We meet this beer after breakfast, after Nalia's ridiculed Jape's business proposal and stomped away. Scrornuck's trying to convince her to come back, and is about to remind her of a very important rule of business: it doesn't matter whether you'd buy the product; all that matters is whether the customer wants to buy it. So he's sat her down and offered to buy her a drink, just because he wants to. No strings attached. She orders a Pale Sunrise White wine, while he goes for a pint of the Heavy Red Lager, which I see as a solid, flavorful brew with a fair taste of hops and a deep red color, something that holds its own when consumed after a big meal.

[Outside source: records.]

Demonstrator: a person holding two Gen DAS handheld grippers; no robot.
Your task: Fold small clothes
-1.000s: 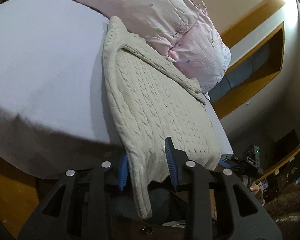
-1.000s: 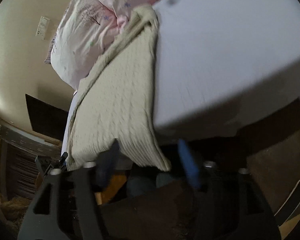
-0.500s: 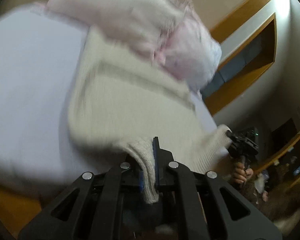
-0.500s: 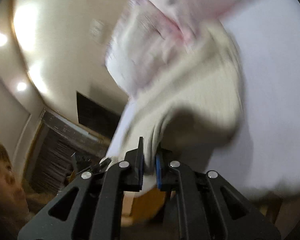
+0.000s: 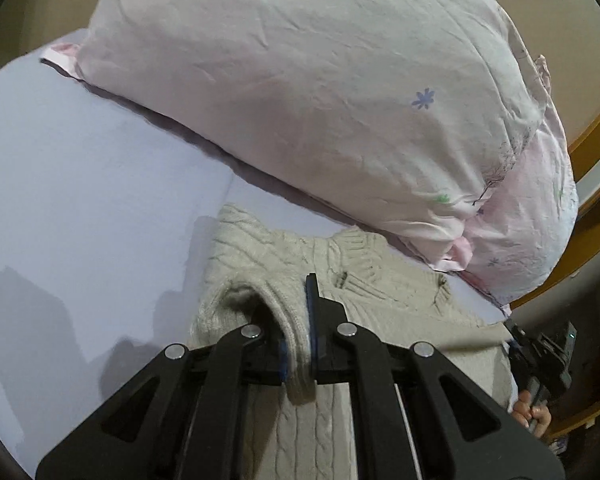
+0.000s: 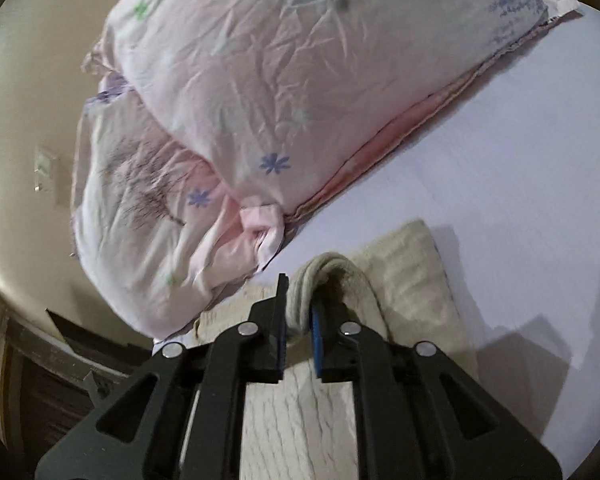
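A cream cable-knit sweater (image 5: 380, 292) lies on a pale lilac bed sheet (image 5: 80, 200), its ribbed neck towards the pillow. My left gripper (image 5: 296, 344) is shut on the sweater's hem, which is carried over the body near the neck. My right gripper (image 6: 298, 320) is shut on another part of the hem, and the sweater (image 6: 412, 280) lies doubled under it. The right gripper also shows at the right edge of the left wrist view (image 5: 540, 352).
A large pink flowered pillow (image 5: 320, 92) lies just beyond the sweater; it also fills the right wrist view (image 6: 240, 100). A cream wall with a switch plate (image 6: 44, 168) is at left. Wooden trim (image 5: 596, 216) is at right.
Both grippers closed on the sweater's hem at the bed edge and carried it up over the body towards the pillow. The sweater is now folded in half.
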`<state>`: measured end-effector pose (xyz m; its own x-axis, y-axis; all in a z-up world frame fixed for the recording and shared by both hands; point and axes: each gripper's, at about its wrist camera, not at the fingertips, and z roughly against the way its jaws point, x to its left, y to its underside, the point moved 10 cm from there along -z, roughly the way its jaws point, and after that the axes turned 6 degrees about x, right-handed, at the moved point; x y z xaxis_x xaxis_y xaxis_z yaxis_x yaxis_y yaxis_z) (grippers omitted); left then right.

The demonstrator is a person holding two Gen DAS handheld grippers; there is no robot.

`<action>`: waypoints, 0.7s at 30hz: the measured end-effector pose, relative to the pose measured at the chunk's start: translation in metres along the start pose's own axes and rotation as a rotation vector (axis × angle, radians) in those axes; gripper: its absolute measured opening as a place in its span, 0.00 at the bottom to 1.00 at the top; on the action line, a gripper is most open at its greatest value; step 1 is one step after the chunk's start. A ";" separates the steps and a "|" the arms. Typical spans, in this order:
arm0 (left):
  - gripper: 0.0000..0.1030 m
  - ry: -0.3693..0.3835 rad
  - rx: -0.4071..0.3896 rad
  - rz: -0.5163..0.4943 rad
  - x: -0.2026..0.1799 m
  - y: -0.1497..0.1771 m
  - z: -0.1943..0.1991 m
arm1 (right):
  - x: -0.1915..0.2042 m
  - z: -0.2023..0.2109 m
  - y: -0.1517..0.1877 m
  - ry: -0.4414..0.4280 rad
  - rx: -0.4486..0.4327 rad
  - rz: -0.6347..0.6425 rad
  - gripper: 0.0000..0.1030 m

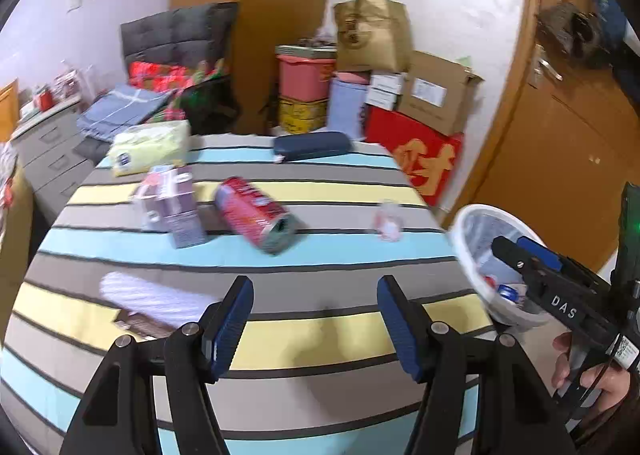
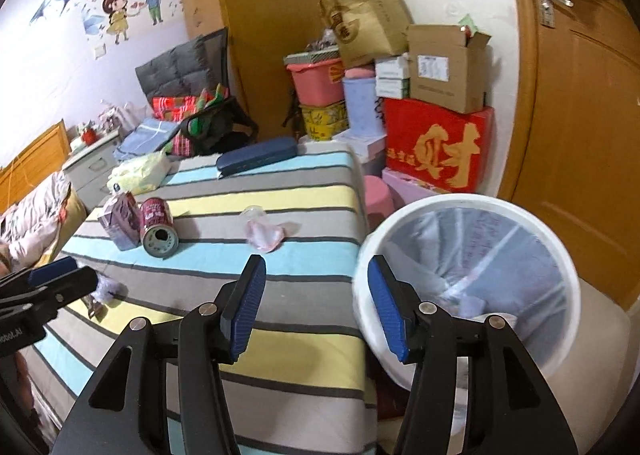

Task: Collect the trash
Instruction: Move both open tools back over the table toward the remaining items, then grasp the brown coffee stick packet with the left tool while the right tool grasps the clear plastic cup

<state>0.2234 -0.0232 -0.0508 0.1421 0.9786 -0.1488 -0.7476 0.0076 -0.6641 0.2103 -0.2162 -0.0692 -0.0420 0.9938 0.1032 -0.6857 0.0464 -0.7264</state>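
Observation:
On the striped tablecloth [image 1: 320, 319] lie a red drink can [image 1: 256, 217] on its side, a purple carton [image 1: 172, 205], a crumpled clear-pink wrapper [image 1: 387, 221] and a white ribbed wrapper [image 1: 154, 301] near the front left. My left gripper [image 1: 315, 319] is open and empty above the table's front. A white bin [image 2: 472, 287] lined with a clear bag stands off the table's right edge. My right gripper [image 2: 318, 305] is open and empty, with its right finger over the bin's rim. The can [image 2: 158, 227], carton [image 2: 120, 221] and pink wrapper [image 2: 262, 233] also show in the right wrist view.
A yellow tissue pack [image 1: 150, 147] and a dark blue case [image 1: 312, 145] lie at the table's far edge. Stacked boxes and a red box [image 2: 436, 147] stand behind it. A wooden door [image 2: 580, 135] is at the right, a bed [image 2: 32, 207] at the left.

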 end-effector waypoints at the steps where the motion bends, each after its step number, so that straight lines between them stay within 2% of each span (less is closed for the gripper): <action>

There seem to be unlimited candidates for this beer. We can quickly dismiss most of the mass market ones like Killian's--in my book it's not enough for a "red lager" to be red in color; it's got to taste red... whatever that means. I know it when I taste it.

Emmett's makes a darn good red in their McCarthy Red--good color, good taste, and when they have it "cask conditioned" (served up through a hand pump from a wooden barrel in the basement, in the style of an English pub) the carbonation seems to get finer. Really nice stuff. But maybe a bit too subtle to be chosen by Scrornuck, who is, after all, about as subtle as a punch in the nose. So I think, at least in the context of this chapter, McCarthy Red is edged out by the Irish Red from the Carlyle Brewery in Rockford, IL. Irish Red is a bit cloudy, has a good red color, and plenty of flavor.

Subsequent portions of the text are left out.